Marieke Castronovo est avocate en droit du travail et de la sécurité sociale pour le cabinet Fidal à Bayonne. Via la rubrique Opinion, réservée aux adhérents Placéco, Marieke partage ici son expertise en droit du travail.

La rupture conventionnelle est devenue, au fil des années, un des modes de rupture du contrat de travail les plus utilisés. Pourquoi tant d'engouement et est-ce vraiment un outil sécurisant pour les entreprises?

Le dispositif de rupture conventionnelle homologuée a été créé en 2008 pour mettre un terme aux manœuvres et stratégies pas toujours bien ficelées visant à formaliser une rupture de contrat de travail permettant au salarié d’être ensuite prise en charge par Pôle emploi, sans que son employeur ne dispose d’un motif légitime de licenciement.

En octobre 2014, la Cour de cassation, dans une décision du 15 octobre, attribue à la rupture conventionnelle homologuée le monopole de la rupture amiable du contrat à durée indéterminée (excepté lorsque le législateur en décide autrement par des dispositions spécifiques).

Moyen peu utilisé par frilosité à ces débuts, la rupture conventionnelle devient LE mode de rupture encensé par les employeurs et les salariés. Lorsque les deux parties s’accordent sur le principe d’une résiliation du contrat de travail les liant et que l’esprit de la rupture conventionnelle est donc respecté, mais pas uniquement…

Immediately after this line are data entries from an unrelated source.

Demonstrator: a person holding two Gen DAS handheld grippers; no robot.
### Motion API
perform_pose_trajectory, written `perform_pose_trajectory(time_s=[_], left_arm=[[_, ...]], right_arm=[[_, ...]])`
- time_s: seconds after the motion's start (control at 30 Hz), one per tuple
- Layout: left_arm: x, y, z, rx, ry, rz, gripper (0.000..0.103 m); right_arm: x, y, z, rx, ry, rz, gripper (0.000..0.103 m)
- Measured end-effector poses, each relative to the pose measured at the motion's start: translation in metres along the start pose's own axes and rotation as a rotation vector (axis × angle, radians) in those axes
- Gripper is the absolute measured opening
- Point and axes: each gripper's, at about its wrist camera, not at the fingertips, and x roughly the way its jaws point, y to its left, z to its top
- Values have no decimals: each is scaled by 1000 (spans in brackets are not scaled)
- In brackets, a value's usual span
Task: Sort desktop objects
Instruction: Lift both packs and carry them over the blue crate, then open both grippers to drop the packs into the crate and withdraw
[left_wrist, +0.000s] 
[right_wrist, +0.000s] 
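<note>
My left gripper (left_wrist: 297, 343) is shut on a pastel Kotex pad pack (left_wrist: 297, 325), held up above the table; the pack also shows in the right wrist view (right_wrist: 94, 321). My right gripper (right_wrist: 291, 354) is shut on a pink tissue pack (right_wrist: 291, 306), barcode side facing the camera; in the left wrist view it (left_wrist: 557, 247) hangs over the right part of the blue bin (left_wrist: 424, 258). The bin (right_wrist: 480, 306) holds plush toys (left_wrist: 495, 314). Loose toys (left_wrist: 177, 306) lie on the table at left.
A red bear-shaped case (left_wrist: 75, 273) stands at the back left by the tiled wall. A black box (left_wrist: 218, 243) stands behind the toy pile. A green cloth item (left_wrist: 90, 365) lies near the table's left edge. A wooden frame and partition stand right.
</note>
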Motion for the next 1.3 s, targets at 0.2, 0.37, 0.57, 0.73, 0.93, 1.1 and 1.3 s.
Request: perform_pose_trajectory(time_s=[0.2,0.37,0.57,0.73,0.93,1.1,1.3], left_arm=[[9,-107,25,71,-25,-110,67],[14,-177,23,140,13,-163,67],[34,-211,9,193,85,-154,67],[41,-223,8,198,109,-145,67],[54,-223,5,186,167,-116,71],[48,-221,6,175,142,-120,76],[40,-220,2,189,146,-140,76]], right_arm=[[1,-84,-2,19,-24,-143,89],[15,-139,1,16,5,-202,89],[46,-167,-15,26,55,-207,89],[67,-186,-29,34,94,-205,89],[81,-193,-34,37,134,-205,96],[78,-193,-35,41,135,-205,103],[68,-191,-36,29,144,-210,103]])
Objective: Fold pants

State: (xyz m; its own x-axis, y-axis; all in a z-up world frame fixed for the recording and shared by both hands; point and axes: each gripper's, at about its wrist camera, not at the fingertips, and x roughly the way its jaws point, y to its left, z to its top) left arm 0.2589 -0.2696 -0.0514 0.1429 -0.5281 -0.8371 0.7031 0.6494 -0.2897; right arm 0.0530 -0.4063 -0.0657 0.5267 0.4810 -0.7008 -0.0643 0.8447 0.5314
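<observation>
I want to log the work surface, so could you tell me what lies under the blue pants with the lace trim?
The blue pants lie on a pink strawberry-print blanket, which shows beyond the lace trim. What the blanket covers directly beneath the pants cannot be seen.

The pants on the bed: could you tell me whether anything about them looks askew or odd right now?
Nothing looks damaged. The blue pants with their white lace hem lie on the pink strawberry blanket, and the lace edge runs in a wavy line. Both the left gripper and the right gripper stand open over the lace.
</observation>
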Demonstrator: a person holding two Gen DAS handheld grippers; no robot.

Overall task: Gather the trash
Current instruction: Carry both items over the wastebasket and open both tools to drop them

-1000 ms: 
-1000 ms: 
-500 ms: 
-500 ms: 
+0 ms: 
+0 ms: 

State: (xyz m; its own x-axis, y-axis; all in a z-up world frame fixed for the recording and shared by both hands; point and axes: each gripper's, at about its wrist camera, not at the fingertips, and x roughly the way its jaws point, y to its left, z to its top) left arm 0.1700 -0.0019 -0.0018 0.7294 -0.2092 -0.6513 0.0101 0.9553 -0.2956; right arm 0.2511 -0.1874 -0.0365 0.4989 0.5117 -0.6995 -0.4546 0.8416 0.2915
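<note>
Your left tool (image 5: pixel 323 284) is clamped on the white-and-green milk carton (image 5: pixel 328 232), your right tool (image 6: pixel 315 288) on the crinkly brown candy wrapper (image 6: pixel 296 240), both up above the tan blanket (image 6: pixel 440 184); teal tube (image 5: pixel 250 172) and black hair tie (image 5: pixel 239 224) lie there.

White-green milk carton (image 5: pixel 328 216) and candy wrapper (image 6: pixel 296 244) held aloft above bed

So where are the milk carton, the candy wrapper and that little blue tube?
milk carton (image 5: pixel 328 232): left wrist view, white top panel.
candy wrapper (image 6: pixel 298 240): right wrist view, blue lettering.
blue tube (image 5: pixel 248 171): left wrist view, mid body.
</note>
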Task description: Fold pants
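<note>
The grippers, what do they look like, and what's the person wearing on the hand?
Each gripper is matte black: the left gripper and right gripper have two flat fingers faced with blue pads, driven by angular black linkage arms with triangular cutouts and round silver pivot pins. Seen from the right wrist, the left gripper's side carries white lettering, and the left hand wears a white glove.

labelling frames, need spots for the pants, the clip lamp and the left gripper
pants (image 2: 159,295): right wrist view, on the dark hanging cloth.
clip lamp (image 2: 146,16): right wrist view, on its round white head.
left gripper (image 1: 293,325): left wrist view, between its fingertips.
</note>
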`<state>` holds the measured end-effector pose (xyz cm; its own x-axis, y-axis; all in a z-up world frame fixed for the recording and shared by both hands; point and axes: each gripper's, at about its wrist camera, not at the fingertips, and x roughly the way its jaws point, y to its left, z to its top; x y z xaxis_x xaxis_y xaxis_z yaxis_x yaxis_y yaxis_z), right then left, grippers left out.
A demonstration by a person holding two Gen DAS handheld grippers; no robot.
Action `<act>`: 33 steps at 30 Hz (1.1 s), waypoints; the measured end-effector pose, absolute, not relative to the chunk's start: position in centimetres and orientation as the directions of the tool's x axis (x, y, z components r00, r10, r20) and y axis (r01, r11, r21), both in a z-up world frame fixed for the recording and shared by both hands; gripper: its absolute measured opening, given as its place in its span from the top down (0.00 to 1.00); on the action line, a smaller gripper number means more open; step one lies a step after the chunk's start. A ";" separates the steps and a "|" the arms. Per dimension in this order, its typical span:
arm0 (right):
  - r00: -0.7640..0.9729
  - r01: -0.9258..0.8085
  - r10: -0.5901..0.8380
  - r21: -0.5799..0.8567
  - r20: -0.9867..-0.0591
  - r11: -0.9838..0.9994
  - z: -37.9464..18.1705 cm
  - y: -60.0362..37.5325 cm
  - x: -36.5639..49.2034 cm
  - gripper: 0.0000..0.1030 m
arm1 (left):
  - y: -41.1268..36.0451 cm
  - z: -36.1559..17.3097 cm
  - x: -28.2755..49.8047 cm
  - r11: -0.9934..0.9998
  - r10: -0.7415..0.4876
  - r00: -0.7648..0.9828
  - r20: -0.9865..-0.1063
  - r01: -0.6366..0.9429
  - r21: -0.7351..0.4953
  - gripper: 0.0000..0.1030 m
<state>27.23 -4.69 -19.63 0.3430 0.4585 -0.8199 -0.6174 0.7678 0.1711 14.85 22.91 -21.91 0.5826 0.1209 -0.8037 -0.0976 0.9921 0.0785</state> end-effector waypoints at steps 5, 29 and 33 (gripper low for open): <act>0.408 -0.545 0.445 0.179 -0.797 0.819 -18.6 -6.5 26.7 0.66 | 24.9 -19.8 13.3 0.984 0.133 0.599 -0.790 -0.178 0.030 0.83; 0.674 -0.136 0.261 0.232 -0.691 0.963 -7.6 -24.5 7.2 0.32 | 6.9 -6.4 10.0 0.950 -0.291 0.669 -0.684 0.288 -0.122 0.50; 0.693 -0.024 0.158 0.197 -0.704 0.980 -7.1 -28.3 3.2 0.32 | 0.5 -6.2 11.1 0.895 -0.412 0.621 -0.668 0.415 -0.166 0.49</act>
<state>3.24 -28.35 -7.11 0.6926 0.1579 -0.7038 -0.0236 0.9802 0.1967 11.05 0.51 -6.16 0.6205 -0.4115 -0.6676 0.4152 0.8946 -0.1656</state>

De nombreux salariés ne souhaitent plus assumer la décision d’une démission même lorsque volonté de quitter l’entreprise est claire et non équivoque et qu’ils n’ont rien à reprocher à leur employeur. Ils réclament alors une rupture conventionnelle et parfois s’offusquent de se voir imposer un refus qui les priverait du filet de sécurité Pôle emploi. Or, une rupture conventionnelle, c’est une indemnité de rupture soumise à un forfait social aujourd’hui de 20% et à compter du 1er septembre 2023, de 30%. Et conserver son personnel, à plus forte raison au regard du contexte du marché du travail contemporain, c’est précieux.

De nombreux employeurs craignent de s’engager dans une procédure de licenciement, soit parce qu’ils ne disposent pas de cause réelle et sérieuse de licenciement mais que le salarié doit de leur point de vue impérativement quitter l’entreprise, soit parce qu’ils estiment que la contestation d’une rupture conventionnelle est moins probable que celle d’une notification de licenciement. Ils invitent alors le salarié, oralement pour tenter ne pas laisser de traces, à envisager une rupture conventionnelle de son contrat de travail. Au mieux, il accepte et ne fait pas de vague, mais il arrive de plus en plus fréquemment que le salarié acte de cette initiative de l’employeur par un retour écrit et mette en exergue une pression ainsi subie, voire pour les plus « inventifs », du harcèlement et l’employeur se sent piégé dans une situation très inconfortable.

La jurisprudence

Et la jurisprudence n’a pas véritablement aidé à y voir plus clair. Du moins, à cadrer davantage ces pratiques, puisque d’un mode de rupture qui se voulait totalement exclu en cas de litige entre les parties, nous sommes arrivés à une rupture envisageable dans à peu près toutes situations :

  • Pendant un arrêt de travail ordinaire : OUI (Cass. soc., 30 sept. 2013, n° 12-19.711)
  • Pendant un arrêt de travail d’origine professionnelle (impliquant juridiquement l’interdiction d’une rupture hors faute grave ou motif totalement étranger à la personne du salarié) : OUI (Cass. soc., 30 sept. 2014, n° 13-16.297)
  • Après un avis médical d’inaptitude physique au travail nécessitant normalement une procédure particulière protectrice du salarié : OUI (Cass. soc., 9 mai 2019, n° 17-28.767)
  • Dans un contexte de harcèlement moral : OUI (Cass.soc. 23 janvier 2019, n°17-21.550)
  • Dans un contexte de harcèlement moral et/ou de discrimination pour un salarié dit protégé : OUI (CE 4e-1e ch. 13-4-2023 n° 459213, A).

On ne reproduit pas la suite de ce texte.